3. The clarifying-questions hack: stop getting mid responses

You know that feeling when you ask ChatGPT something and it just... assumes? And gives you something that's fine but not really what you needed?

Here's the fix. At the bottom of your prompt, add:

"Can you ask me clarifying questions until you're 95% sure you can complete this task well?"

That forces ChatGPT to stop predicting and start asking. Instead of going off half-cocked with incomplete info, it'll ask you what it actually needs to know. Then you answer. Then it goes off and does the thing properly.

This is literally how you'd onboard a real human team member.

You can also use this to challenge yourself. Add:

"You're my sparring partner. Challenge me. Identify risks, blind spots, and opportunities I haven't thought of."

Otherwise it'll just agree with everything you say, which is comforting but useless.

4. The "act-as-top-0.1%" hack (my secret weapon)

This works in custom AI assistants and projects too. The idea is simple:

"Act as a top 0.1% marketer who specialises in [your thing]. You've worked for [relevant people/brands]. Complete this task."

Adding that constraint — top 0.1%, specific expertise, specific experience — instantly narrows the output from generic to specifically good. It's like creating a résumé for ChatGPT.

The more context you give it about who it's supposed to be and what calibre of thinking you want, the better the work.

5. Screenshot analysis: your personal data detective

Something people sleep on: you can just dump screenshots into ChatGPT.

  • Need a Notion page reorganised? Screenshot it. Ask ChatGPT to restructure it.
  • Collecting testimonials from Instagram DMs? Screenshot them all. Create a custom AI assistant that extracts the text so you can copy-paste to your website.
  • To-do list chaotic? Screenshot it. Ask ChatGPT to prioritise by urgency and energy level.
  • Screenshot your email marketing spreadsheet. Ask it to turn it into an interactive HTML dashboard. You can now filter stats and see what worked.

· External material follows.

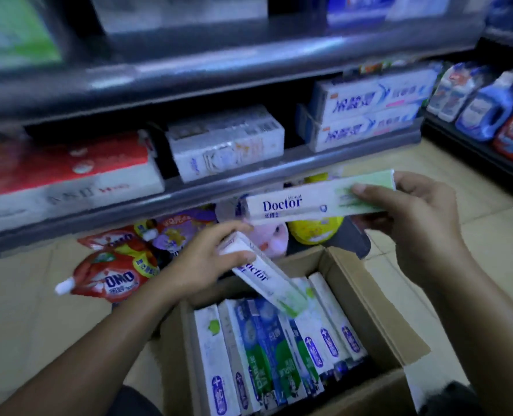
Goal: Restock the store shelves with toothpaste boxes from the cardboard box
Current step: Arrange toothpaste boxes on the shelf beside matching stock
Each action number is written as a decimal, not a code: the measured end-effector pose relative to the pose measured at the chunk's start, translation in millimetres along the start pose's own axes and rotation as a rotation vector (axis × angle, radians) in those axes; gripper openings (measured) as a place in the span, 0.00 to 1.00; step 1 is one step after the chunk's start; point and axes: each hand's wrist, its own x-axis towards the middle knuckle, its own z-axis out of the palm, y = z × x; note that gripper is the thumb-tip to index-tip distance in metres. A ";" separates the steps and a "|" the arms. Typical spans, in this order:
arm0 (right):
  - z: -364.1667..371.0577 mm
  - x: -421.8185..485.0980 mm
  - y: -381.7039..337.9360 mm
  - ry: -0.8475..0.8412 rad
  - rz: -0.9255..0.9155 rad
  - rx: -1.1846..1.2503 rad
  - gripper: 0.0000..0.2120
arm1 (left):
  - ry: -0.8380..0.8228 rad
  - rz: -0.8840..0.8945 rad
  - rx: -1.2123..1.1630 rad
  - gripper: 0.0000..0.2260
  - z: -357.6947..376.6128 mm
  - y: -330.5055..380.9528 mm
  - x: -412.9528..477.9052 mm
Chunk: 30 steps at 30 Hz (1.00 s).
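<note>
Toothpaste boxes are standing packed on edge in the open cardboard box on the tiled floor. The right hand is pinching one Doctor box by its green end, level below the lower shelf. The left hand is gripping a second Doctor box by its upper end, tilted, with its lower end among the packed ones. They are probably light, stiff, crushable card, best held across the narrow sides. Detergent pouches are lying under the shelf.

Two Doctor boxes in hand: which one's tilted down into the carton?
The left hand one: lower box, green end down at the carton. Upper box, right hand, is level.
</note>
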 end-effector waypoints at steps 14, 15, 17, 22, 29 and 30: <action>134.7 -24.9 -89.7 -0.336 -0.103 0.349 0.19 | 0.600 0.157 -0.353 0.28 -136.8 108.8 -111.6; 144.8 -28.1 -94.8 -0.350 -0.120 0.372 0.19 | 0.589 0.165 -0.346 0.28 -143.4 113.9 -118.8; 163.8 -32.7 -103.7 -0.354 -0.169 0.399 0.22 | 0.619 0.197 -0.311 0.28 -158.2 120.8 -132.6; 212.1 -38.8 -127.5 -0.399 -0.305 0.337 0.22 | 0.724 0.223 -0.295 0.29 -195.3 133.6 -157.1; 269.3 -7.2 -149.3 -0.307 -0.545 -0.011 0.27 | 0.844 0.145 -0.196 0.38 -251.0 150.3 -164.7; 277.0 -2.8 -150.2 -0.279 -0.549 -0.042 0.29 | 0.852 0.126 -0.180 0.39 -257.3 151.7 -162.5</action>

The more you give ChatGPT to see, the better it understands what you're asking.

6. Don't outsource your brilliance: edit, don't replace

Here's where most people mess up. They hand their work to ChatGPT and pretend it's done.

That's not using AI. That's outsourcing your thinking. And you'll lose your voice and the skills that built your business in the first place.

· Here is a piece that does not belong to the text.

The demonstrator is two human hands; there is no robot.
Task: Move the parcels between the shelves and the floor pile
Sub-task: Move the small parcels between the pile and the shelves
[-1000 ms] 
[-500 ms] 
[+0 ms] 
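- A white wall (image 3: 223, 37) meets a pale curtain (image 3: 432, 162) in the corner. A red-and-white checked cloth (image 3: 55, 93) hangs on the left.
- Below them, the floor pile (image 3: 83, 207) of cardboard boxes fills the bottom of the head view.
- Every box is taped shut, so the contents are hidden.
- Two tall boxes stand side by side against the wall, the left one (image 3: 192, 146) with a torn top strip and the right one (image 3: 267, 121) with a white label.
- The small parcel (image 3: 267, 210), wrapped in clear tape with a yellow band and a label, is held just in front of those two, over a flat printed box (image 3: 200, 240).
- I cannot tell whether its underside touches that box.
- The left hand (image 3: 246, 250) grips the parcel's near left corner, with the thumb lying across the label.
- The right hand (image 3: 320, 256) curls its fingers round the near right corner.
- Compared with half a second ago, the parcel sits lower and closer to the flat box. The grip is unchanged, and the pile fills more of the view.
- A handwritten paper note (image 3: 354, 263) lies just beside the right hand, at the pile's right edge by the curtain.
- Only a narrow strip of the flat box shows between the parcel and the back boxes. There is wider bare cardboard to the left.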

The better way: let AI help you articulate what you already know.

When you ask ChatGPT to review something, be specific:

  • "Review this. Provide suggestions. Do NOT rewrite."
  • "Rewrite this in my tone. Explain why you made those changes."
  • "Can you make this clearer without changing my voice?"

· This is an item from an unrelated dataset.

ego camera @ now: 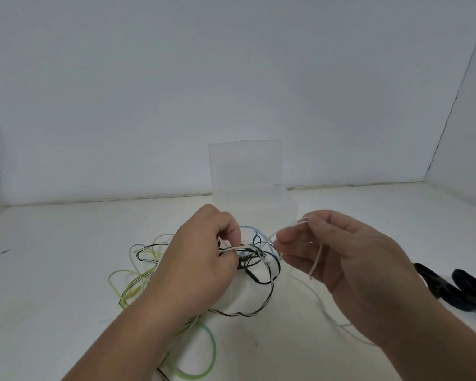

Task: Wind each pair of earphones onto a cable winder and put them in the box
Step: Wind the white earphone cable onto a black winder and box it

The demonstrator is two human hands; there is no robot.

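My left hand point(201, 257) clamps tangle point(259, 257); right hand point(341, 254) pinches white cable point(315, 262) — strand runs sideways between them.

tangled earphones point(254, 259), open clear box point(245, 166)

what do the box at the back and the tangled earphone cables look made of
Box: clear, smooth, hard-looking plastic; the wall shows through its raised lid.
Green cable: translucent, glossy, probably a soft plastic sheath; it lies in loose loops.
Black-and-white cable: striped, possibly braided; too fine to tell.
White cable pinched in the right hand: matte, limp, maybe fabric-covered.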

Then you go back and forth. You push back. You disagree. You learn. That's when AI becomes useful instead of just another procrastination tool.

7. Voice mode: the hack that changes everything

We speak 3–5x faster than we type. If you're not using voice mode, you're leaving so much speed on the table.

  • Open ChatGPT on your phone in voice mode (the sound wave icon)
  • Brain dump everything you need to do. Ask ChatGPT to prioritise and help you figure out where to start
  • Use a custom AI assistant on voice mode during your commute to extract content ideas
  • Problem-solve in real time (we once fixed our washing machine by showing ChatGPT the hose)
  • Create a "business mentor" custom AI assistant and chat with it when you're stuck on a decision

The key: you're not just chatting. You're sparring. And you're actually doing something with the ideas, not just consuming AI output forever.

Because yes — there's such a thing as consuming AI instead of creating with it. When you're stuck in loops of chatting and planning but never executing, you're just procrastinating.

ChatGPT will happily keep generating ideas for your coathanger business forever if you let it. Don't let it.

8. Automation: set it and forget it

You can set ChatGPT to run recurring tasks.

Connect your Gmail or Microsoft calendar and ask it to:

"Every Monday at 8am, send me a summary of everything I need to do this week based on my calendar."

Then it just... does it. Automatically.

You can also use this to find efficiency wins. Brain dump everything you did today (or a whole week) into voice mode. Ask ChatGPT: "What tasks are repeating? Which ones should I automate or delegate?"

It'll draw on your tech stack and suggest actual tools.